O prefeito de Cuiabá, Abilio Brunini (PL), decidiu levar ao Tribunal de Justiça de Mato Grosso (TJMT) uma disputa que começou dentro da Câmara Municipal e pode influenciar diretamente a eleição da próxima Mesa Diretora.

A Prefeitura protocolou nesta terça-feira (07.07) uma Ação Direta de Inconstitucionalidade (ADI) para derrubar a exigência de dois terços dos votos dos vereadores para aprovação e alteração de 11 matérias previstas no Regimento Interno da Casa. Entre elas está justamente a alteração das regras do próprio Regimento, que hoje depende de 19 votos favoráveis.

A discussão ganhou força porque a Câmara analisa um projeto que permite uma única recondução ao mesmo cargo da Mesa Diretora durante a mesma legislatura. Atualmente, essa mudança só pode ser aprovada com quórum qualificado, requisito que a Prefeitura sustenta ser inconstitucional.

O tema surge em um momento de articulações para a sucessão da Mesa Diretora. A atual presidente da Câmara, Paula Calil (PL), que integra a base política do prefeito Abilio Brunini (PL), já confirmou que pretende disputar a reeleição.

Do outro lado está o vereador Ilde Taques (Podemos), que também lançou candidatura e já declarou publicamente que não pretende desistir da disputa.

Antes de Paula assumir a condição de pré-candidata, o vereador Dilemário Alencar (União Brasil) chegou a colocar seu nome à disposição para disputar a presidência da Casa. No entanto, após um jantar realizado no fim de junho com vereadores da base do prefeito e o presidente estadual do PL, Ananias Filho, retirou a pré-candidatura e passou a apoiar o grupo político da atual presidente.

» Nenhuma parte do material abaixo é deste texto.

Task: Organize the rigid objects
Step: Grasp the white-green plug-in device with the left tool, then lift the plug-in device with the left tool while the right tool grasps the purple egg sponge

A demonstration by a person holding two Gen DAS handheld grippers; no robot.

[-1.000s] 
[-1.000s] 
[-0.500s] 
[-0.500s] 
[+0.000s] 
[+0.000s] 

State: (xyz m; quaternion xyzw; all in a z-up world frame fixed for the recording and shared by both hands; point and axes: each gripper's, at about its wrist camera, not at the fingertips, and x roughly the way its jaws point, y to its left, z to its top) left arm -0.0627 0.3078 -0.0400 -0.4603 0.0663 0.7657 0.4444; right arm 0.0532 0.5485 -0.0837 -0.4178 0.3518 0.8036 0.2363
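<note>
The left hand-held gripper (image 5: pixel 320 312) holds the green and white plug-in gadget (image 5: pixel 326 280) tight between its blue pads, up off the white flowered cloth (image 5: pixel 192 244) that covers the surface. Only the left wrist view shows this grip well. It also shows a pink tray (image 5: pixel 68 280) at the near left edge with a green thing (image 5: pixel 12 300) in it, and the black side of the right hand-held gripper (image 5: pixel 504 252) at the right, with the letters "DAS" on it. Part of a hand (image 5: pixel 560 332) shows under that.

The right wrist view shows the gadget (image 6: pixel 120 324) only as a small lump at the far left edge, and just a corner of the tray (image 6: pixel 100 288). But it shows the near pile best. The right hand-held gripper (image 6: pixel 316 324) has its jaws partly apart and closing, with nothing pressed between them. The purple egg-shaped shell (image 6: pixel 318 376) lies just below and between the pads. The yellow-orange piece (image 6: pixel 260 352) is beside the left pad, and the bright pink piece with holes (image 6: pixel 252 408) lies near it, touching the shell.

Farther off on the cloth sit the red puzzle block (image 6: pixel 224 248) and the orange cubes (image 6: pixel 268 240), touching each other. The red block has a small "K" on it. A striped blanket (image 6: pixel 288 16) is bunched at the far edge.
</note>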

Foi nesse cenário que a Presidência da Câmara encaminhou um ofício ao prefeito, consultando se o município teria interesse em ajuizar uma ação para questionar a constitucionalidade da exigência de dois terços prevista no Regimento Interno. Segundo a própria Câmara, o entendimento do setor jurídico da Casa é de que a regra pode contrariar a Constituição.

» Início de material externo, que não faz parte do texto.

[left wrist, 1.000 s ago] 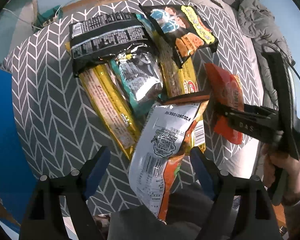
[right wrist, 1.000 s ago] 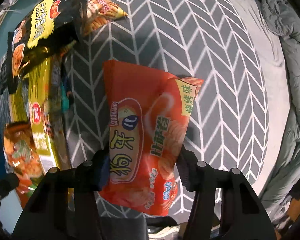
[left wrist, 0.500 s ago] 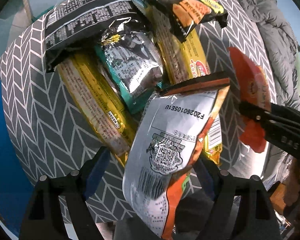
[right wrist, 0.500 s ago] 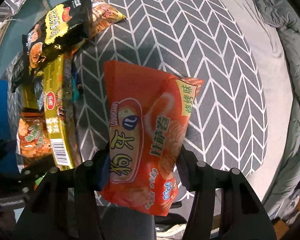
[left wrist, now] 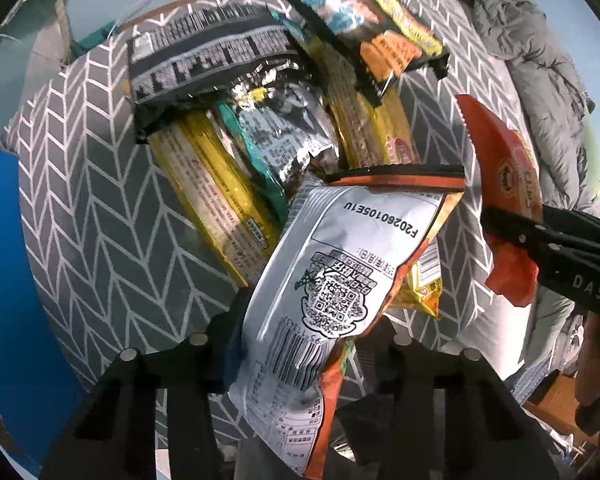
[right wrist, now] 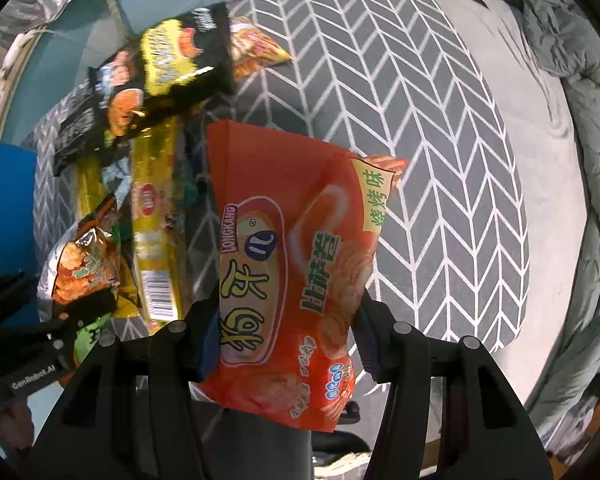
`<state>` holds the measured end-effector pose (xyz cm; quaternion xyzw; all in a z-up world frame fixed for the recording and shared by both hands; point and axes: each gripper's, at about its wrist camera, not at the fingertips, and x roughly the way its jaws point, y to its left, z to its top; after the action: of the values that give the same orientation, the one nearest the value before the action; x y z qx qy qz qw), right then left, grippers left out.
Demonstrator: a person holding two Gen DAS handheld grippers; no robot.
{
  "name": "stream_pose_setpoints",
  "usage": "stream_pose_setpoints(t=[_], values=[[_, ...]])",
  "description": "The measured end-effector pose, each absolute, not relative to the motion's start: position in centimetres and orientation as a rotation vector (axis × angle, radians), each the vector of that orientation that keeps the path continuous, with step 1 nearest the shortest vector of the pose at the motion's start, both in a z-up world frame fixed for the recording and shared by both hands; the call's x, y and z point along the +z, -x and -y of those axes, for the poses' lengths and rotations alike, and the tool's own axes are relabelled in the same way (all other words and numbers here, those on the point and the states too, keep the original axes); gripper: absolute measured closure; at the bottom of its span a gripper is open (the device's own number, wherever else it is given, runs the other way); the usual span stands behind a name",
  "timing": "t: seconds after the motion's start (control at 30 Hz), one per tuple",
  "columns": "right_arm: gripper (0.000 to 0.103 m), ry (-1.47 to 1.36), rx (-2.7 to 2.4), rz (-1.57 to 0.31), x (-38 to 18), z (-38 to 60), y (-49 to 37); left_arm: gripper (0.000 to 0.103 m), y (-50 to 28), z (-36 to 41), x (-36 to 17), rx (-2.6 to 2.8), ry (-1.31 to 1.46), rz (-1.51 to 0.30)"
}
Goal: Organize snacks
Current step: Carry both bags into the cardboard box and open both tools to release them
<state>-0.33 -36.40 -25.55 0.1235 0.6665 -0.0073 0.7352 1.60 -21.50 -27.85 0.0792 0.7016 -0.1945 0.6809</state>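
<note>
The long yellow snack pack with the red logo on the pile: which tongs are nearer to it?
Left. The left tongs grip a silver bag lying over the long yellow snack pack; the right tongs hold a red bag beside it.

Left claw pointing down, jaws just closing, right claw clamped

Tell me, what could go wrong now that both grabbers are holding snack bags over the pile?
1. The left gripper has just closed on the silver-backed bag, pinching only its lower part; the bag might slip or crush the snacks inside.
2. The right gripper holds the red bag by its bottom end, so it could swing loose.
3. The bags hang close together and could bump.
</note>
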Motion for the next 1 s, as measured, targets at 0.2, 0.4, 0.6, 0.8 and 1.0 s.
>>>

Na ação, a Prefeitura argumenta que a Constituição estabelece a maioria simples como regra para deliberações legislativas e que a Câmara não poderia criar um quórum mais rígido para temas que não possuem essa exigência constitucional. Por isso, pede que o TJMT suspenda imediatamente a aplicação da regra até o julgamento definitivo do processo.

Além da alteração do Regimento Interno, a ADI também questiona a necessidade de dois terços para aprovar matérias como concessão de incentivos fiscais, alienação e aquisição de imóveis públicos, declaração de utilidade pública, criação de distritos e denominação de ruas, entre outras.

Caso o Tribunal conceda a liminar, essas matérias passarão a ser votadas por maioria simples, conforme a regra geral prevista na Constituição e no próprio Regimento Interno da Câmara.